# Invisalign / Teeth Whitening



## barrowvian (Sep 6, 2008)

I'm going for project vain at the moment. I used to play rugby quite a lot and have had my teeth bashed around a bit because of it. I want to get the straightened out but don't want to go down the train track route to do it.

Does anyone have any experience of invisalign treatment, and if so how did you find it? I know it can be quite expensive but it'll be worth it in the long run.

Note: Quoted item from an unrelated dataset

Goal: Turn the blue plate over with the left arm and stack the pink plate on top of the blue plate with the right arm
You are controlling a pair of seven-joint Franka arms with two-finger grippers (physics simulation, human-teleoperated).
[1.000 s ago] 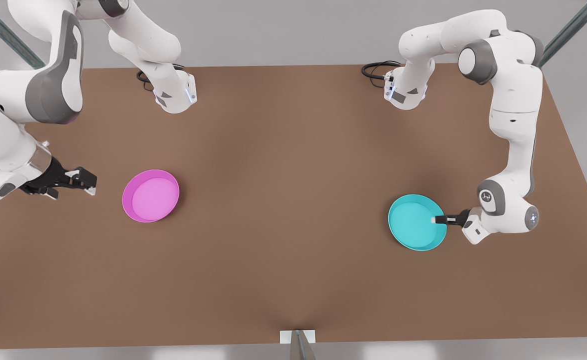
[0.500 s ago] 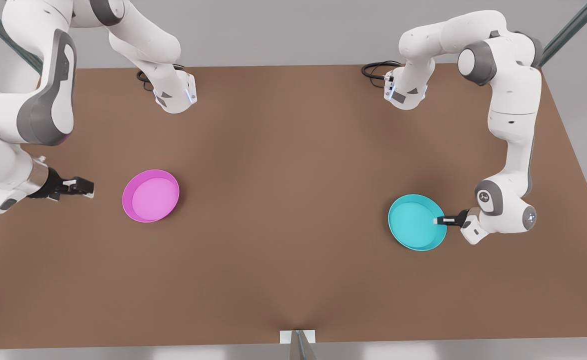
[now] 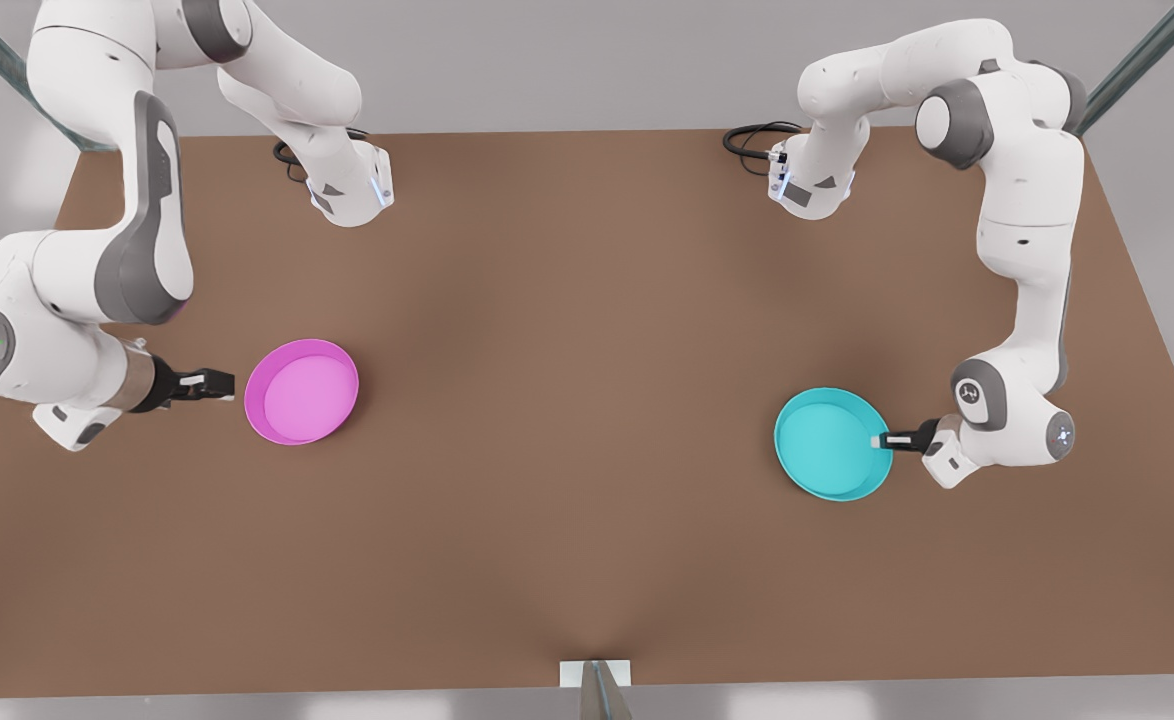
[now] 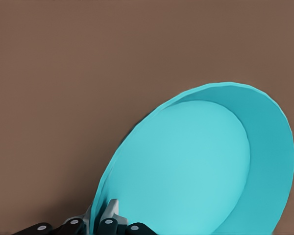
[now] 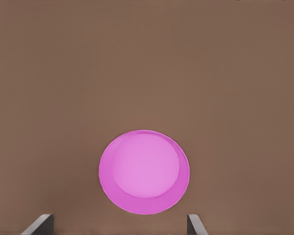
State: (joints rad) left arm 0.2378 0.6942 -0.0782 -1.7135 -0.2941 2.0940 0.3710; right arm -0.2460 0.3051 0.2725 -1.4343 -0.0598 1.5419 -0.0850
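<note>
Right gripper [image 3: 230, 384] neared pink plate [image 3: 302, 391], fingers spread; left gripper [image 3: 881, 440] pinches blue plate [image 3: 827, 445].

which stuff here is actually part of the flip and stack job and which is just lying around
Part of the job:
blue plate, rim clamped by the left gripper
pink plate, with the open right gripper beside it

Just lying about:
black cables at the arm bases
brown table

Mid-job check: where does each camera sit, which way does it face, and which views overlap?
Front view: high above the table, looking down; both arms, blue plate, pink plate.
Left wrist view: on the left gripper, clamped on the blue plate's rim.
Right wrist view: faces the pink plate between open fingers.
Each wrist view shares its plate with the front view.
</note>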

Also, I want to have my teeth whitening so that they are nice and pearly again. A few people have told me that the best option is to get the dentist to make me up a tray and then do it myself at home. Anyone heard about this or have any experiences of it? Toothpaste in the UK is pretty weak in comparison to some brands abroad, apparently it is something to do with the PPM flouride content? Can anyone recommend a great whitening paste and even a whitening kit that pretty cost effective?

Cheers guys


----------



## stevo99 (Nov 28, 2008)

get a whitening kit made by your dentist or you could try a home kit if your confident

polarnight is a great product, the 16% bleach


----------



## Ash_87 (Jan 9, 2010)

i went to get invisalign and i was told i couldn't get it because your teeth have to be 7/10 for it to work and mine were 5/10 now i have tracks but behind the teeth so you cant see them


----------



## barrowvian (Sep 6, 2008)

Cheers guys.

Ash, when you say 7/10 , 5/10 what do you mean by that?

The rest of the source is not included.